Taking only the lines of the data below from the line with "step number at" to the line with "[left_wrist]", ends included, write them out exactly and without pictures.

Start of Input material

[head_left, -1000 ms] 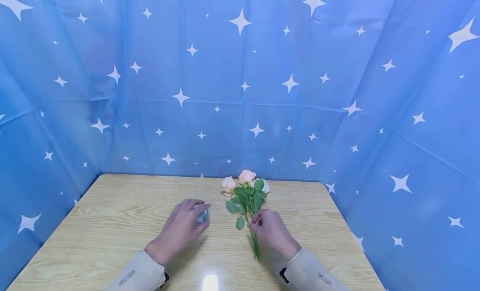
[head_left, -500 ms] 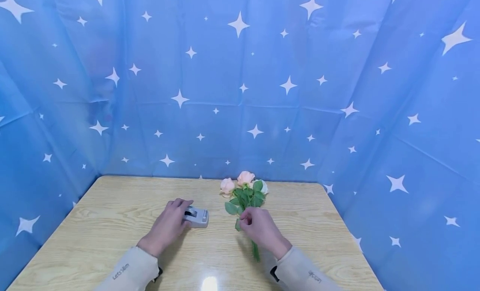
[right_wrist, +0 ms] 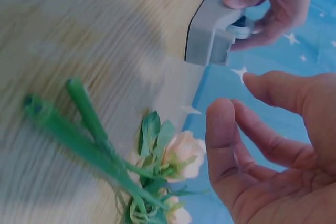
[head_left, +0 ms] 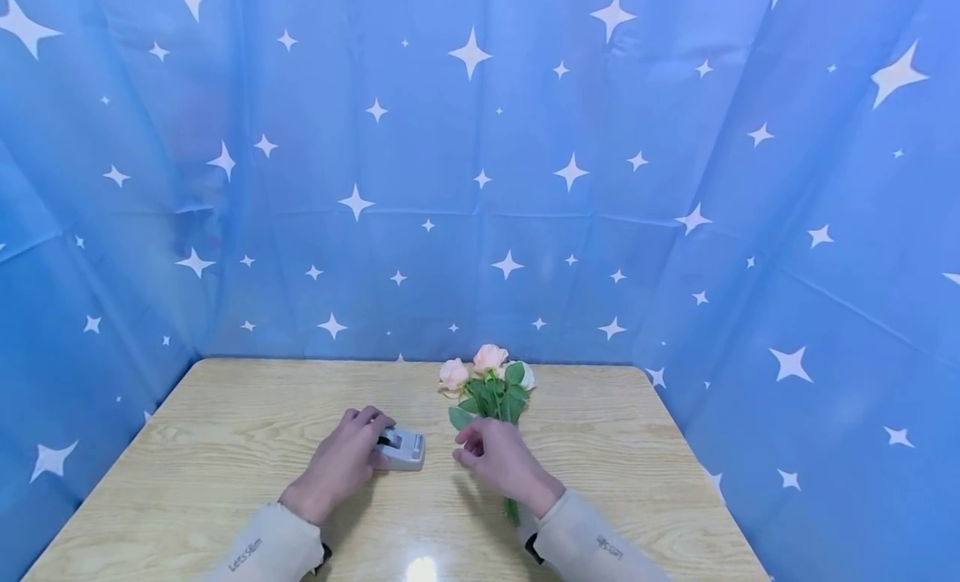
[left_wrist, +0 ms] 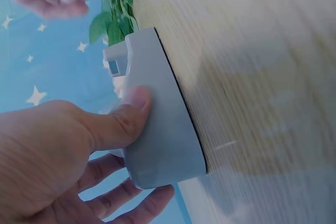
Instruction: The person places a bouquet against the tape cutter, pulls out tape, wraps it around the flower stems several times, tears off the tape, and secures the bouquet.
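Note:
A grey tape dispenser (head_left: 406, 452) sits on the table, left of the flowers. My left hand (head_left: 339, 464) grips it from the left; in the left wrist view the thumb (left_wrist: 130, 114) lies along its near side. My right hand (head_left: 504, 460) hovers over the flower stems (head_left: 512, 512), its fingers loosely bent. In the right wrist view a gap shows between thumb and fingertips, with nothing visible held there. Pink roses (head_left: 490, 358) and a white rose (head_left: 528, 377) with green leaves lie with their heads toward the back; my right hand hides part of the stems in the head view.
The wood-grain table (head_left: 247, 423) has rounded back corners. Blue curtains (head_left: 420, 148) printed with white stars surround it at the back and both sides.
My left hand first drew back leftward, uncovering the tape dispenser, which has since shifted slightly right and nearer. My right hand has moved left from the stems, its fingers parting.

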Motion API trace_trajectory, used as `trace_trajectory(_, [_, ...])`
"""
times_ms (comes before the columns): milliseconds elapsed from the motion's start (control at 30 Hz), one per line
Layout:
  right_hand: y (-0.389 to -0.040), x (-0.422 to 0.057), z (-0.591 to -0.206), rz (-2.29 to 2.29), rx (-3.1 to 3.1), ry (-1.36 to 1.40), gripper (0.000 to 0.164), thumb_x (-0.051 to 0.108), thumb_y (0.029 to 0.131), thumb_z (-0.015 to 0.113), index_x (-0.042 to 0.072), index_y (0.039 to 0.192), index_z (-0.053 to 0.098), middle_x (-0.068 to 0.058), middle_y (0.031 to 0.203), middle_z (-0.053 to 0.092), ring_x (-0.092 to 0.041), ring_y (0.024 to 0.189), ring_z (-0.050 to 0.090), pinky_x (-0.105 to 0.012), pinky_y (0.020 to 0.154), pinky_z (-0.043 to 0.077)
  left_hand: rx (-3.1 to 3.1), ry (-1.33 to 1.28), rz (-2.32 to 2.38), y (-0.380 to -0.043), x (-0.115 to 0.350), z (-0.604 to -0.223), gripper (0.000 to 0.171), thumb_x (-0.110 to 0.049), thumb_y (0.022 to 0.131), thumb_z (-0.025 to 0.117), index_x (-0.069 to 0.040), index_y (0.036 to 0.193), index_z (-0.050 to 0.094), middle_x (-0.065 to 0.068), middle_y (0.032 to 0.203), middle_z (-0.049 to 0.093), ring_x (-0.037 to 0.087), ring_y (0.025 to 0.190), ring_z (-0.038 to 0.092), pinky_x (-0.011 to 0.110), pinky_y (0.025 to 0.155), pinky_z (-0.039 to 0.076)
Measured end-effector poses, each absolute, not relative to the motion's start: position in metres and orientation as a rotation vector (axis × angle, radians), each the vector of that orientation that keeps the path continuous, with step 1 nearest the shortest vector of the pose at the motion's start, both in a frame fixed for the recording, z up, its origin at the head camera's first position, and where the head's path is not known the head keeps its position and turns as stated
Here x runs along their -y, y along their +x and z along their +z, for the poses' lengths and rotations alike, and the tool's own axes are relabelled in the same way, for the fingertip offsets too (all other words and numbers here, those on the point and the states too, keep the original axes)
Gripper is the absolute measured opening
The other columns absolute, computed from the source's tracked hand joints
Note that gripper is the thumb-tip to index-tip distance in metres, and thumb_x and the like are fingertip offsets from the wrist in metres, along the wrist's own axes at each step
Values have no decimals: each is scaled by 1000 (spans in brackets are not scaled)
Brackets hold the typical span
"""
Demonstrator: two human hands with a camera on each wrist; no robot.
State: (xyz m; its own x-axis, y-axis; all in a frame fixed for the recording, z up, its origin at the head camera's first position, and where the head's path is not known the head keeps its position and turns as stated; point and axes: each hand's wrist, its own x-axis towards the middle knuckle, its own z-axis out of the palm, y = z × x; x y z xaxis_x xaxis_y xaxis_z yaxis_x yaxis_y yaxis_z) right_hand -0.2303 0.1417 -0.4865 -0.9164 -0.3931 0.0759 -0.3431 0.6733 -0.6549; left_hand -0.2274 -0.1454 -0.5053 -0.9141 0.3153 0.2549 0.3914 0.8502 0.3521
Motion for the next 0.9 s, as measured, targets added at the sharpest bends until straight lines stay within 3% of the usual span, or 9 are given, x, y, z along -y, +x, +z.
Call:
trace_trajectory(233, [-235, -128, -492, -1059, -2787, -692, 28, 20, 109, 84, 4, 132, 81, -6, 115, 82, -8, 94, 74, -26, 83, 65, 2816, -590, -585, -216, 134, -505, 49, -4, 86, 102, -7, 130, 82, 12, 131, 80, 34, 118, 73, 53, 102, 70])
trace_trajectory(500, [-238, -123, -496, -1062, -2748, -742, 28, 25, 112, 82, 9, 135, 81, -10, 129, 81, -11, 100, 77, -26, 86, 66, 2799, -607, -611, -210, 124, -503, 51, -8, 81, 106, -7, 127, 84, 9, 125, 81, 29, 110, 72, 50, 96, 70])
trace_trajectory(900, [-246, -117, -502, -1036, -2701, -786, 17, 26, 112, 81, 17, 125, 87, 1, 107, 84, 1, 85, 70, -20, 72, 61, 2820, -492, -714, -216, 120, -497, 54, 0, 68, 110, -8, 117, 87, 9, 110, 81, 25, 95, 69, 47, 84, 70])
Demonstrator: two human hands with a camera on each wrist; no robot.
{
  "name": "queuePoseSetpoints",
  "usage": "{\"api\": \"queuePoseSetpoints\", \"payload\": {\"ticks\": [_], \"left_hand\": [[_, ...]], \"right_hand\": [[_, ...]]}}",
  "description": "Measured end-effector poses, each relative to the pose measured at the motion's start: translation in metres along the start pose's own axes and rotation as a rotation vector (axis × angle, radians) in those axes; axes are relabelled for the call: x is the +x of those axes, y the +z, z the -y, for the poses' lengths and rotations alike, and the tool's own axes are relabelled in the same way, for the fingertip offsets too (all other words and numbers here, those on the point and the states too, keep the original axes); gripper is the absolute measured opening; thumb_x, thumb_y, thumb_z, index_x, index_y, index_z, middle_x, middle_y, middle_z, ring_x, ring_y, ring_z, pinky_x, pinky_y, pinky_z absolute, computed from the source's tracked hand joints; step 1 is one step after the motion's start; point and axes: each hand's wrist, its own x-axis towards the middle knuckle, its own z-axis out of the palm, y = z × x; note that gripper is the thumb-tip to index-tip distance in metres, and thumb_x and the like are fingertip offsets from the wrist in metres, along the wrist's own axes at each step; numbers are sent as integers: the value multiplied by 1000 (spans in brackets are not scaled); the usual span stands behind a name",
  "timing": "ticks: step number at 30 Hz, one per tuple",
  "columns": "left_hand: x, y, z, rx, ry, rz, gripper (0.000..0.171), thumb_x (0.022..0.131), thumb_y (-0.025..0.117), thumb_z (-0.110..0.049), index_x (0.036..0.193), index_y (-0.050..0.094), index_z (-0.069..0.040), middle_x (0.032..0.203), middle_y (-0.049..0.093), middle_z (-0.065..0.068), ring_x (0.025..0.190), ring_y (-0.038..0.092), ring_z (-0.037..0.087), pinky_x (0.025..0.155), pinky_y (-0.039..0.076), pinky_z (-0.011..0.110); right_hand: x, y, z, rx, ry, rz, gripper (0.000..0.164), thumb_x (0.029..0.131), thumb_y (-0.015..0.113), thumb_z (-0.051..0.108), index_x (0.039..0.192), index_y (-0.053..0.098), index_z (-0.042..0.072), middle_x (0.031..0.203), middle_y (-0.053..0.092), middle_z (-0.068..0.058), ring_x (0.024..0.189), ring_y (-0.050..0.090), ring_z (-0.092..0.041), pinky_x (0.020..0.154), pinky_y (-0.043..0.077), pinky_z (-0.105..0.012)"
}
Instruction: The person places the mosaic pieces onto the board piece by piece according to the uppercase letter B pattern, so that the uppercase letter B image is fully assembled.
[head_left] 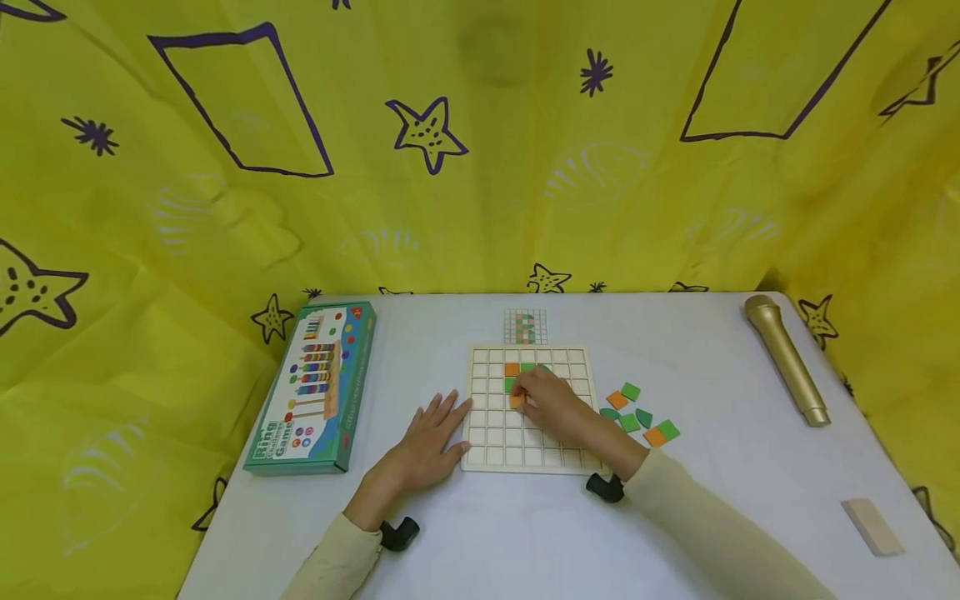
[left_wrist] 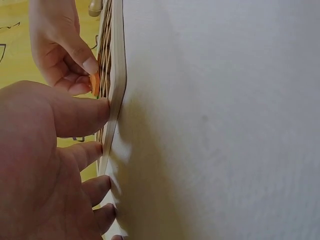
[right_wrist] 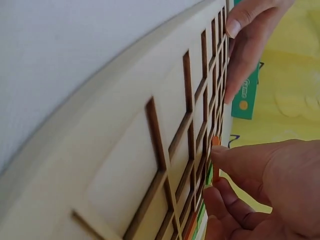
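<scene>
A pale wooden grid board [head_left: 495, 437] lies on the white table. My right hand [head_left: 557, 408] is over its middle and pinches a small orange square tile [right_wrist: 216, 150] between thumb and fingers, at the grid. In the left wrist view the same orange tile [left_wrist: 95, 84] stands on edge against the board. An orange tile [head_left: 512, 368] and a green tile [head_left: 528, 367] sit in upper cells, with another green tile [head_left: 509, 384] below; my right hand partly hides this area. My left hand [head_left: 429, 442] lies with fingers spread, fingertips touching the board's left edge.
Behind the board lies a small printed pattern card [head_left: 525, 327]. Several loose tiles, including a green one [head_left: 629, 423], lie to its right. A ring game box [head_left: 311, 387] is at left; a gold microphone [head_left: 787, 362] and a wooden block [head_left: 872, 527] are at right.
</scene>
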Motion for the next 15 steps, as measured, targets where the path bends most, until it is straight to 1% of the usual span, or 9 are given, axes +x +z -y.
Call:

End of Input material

# Solution to this task
  "timing": "ticks: step number at 30 Hz, one per tuple",
  "columns": "left_hand: x, y, z, rx, ry, rz, gripper (0.000..0.171), thumb_x (0.022..0.131), thumb_y (-0.025..0.117), thumb_z (-0.110..0.049), index_x (0.036..0.193), index_y (-0.050..0.094), index_z (-0.069..0.040), middle_x (0.032..0.203), middle_y (-0.049..0.093), middle_z (-0.065..0.068), ring_x (0.025..0.190), ring_y (-0.038..0.092), ring_z (-0.037..0.087), pinky_x (0.025..0.155), pinky_y (-0.039..0.076), pinky_z (-0.011..0.110); right_hand: x, y, z, rx, ry, rz, gripper (0.000..0.164), thumb_x (0.029..0.131), thumb_y (-0.015..0.113), thumb_z (-0.051..0.108), index_x (0.039..0.192), index_y (-0.053..0.098), index_z (-0.042..0.072), middle_x (0.031..0.203), middle_y (-0.053..0.092), middle_z (-0.068..0.058), ring_x (0.024..0.189), ring_y (-0.050..0.090), ring_z (-0.092..0.041), pinky_x (0.020..0.154), pinky_y (-0.043..0.077), pinky_z (-0.105..0.012)"
}
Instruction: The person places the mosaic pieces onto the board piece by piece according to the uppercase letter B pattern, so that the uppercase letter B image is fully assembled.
[head_left] 
[left_wrist] 

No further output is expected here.